— About this exercise —
If a line in the listing below includes the string "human", pull it out.

— Exercise data —
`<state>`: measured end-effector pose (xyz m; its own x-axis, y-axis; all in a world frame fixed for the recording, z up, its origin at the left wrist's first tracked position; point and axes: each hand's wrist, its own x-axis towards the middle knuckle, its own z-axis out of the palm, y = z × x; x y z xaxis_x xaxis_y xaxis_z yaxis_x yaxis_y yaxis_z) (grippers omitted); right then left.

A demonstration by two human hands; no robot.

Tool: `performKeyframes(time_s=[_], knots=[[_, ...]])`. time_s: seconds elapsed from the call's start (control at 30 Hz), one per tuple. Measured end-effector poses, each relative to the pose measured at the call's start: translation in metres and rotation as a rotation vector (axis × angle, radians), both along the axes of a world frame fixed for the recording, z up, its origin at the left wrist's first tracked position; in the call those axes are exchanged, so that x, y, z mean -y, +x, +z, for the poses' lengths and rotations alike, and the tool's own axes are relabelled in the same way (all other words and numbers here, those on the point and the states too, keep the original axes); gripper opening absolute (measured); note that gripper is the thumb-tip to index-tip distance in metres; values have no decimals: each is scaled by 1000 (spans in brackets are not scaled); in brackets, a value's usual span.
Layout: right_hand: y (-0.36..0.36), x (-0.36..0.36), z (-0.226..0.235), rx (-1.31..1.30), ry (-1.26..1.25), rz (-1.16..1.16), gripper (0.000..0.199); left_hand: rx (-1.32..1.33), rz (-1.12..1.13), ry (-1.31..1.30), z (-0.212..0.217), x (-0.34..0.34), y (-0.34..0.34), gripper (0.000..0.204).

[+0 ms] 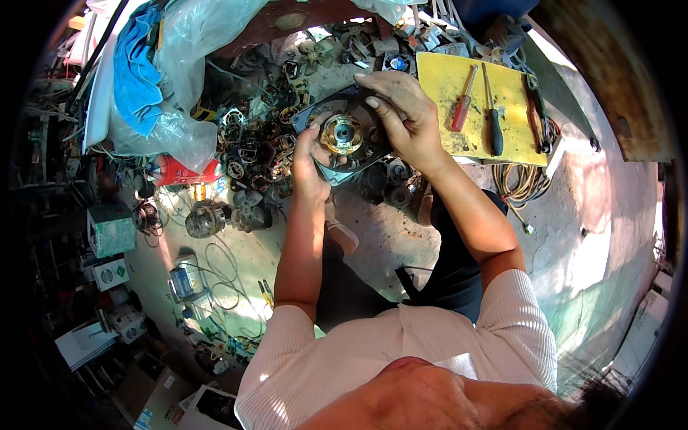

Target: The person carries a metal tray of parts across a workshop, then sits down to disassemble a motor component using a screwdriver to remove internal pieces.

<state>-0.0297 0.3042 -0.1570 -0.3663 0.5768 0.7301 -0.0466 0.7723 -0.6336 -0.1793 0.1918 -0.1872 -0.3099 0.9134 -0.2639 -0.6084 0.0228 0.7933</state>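
Note:
In front of my body I hold a dark square axial fan housing [338,176] with both hands. A copper-coloured motor winding [342,134] with a dark round centre sits in its middle. My left hand [309,163] is closed on the near left side, its fingers reaching in beside the winding. At the upper right corner, my right hand [410,118] grips the frame with thumb and fingers. Below and beyond the housing lies a heap of copper-wound motor cores [265,143]. Some fingertips are hidden behind the frame.
To the right, a yellow board [438,79] bears a red-handled driver [459,109], a black-handled screwdriver [494,127] and pliers [534,97]. Coiled cable [522,183] hangs beneath it. Clear plastic sheeting [201,43] and a blue cloth [136,79] are at upper left. Boxes [111,229] line the left side.

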Motion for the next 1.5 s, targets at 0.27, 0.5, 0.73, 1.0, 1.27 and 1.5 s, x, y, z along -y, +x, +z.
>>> performKeyframes(time_s=[0.27,0.5,0.73,1.0,1.27,1.5], knots=[[4,5,2,78,-55,5,32,5,7,-1,0,0,0,50],[-4,9,5,19,-66,-31,33,-10,5,-1,-1,0,-1,48],[-4,0,-5,3,-7,-4,35,0,-4,8,-4,-1,1,47],[3,6,3,90,-39,-21,33,6,6,10,-3,-2,2,47],[0,8,3,50,-41,-20,33,13,16,15,-1,-2,4,47],[-5,5,-3,-47,-70,-35,34,38,26,15,-1,-3,7,44]])
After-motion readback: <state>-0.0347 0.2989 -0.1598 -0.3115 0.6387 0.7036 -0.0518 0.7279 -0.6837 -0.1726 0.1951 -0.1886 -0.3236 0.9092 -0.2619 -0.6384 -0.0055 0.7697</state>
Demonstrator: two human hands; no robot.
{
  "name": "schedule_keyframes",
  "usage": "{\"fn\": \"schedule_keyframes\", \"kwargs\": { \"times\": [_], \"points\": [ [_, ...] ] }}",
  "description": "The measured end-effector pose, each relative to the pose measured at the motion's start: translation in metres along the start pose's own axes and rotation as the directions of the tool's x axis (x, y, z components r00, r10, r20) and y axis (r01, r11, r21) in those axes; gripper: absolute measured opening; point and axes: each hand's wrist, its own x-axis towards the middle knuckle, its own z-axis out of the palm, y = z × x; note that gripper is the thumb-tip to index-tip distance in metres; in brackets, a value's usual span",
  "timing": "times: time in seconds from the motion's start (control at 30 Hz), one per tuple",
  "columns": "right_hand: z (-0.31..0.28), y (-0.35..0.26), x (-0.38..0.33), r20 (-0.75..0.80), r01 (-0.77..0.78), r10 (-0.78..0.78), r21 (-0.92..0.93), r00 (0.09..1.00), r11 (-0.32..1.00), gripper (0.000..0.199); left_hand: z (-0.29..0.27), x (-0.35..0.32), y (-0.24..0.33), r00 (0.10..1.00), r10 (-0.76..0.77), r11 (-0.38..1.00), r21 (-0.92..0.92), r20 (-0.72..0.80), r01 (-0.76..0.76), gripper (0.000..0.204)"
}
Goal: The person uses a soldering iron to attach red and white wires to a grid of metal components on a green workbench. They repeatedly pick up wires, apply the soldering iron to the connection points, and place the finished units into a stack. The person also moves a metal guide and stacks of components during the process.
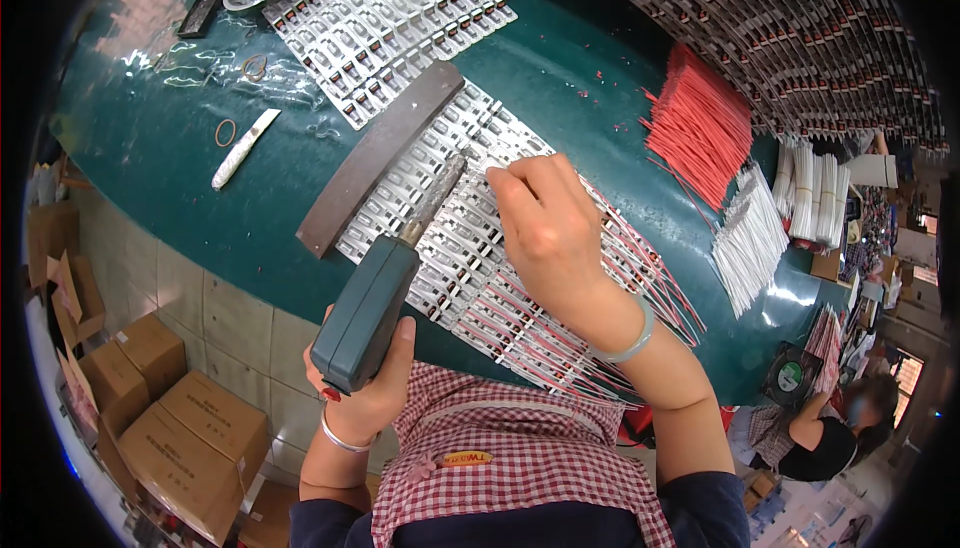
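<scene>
At the far left, brown cardboard boxes (170, 418) sit stacked on the floor beside the green counter (150, 148), out of the way of the work. On the counter, a rubber band (226, 132) and a small white stick (245, 148) lie loose, well apart from the hands. A long dark bar (375, 158) rests along the edge of the sheet of small metal parts (455, 238), probably as a weight to keep the rows flat.

The left hand (365, 388) is wrapped tight around the green grip of a soldering iron (385, 283), angled so its tip comes down onto the sheet of parts. The right hand (545, 228) hovers over the same sheet with fingertips pressed together, seemingly pinching something thin near the iron's tip (too fine to make out). Red and white wires (620, 268) already fan out from the sheet toward the right.

Farther right, a bundle of red wires (700, 123) and one of white wires (750, 238) lie within reach. Another person (830, 433) sits at the lower right.
</scene>
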Motion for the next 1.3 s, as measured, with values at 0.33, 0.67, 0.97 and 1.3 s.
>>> {"fn": "schedule_keyframes", "kwargs": {
  "times": [0.33,0.67,0.97,1.3],
  "points": [
    [0.005,0.001,-0.002,0.012,-0.015,0.015,-0.008,1.0,1.0,0.027,0.002,0.005,-0.003,0.992,0.122,0.992,-0.014,0.023,-0.122,0.023],
    [0.006,-0.001,-0.002,0.014,-0.024,0.024,-0.028,1.0,0.999,0.024,0.003,0.011,0.003,0.985,0.161,0.985,0.043,0.068,-0.165,0.02],
    [0.005,0.001,-0.002,0.012,-0.012,0.012,-0.019,1.0,1.0,0.024,0.0,0.003,0.002,0.998,0.046,0.998,0.031,0.033,-0.047,0.019],
    [0.006,0.0,-0.001,-0.002,-0.017,0.017,-0.023,1.0,1.0,0.024,-0.003,-0.005,-0.001,1.0,0.017,1.0,0.001,-0.025,-0.017,0.02]
  ]
}}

— Task answer —
A demonstration by two human hands; no robot.
Demonstrator: two human hands; no robot.

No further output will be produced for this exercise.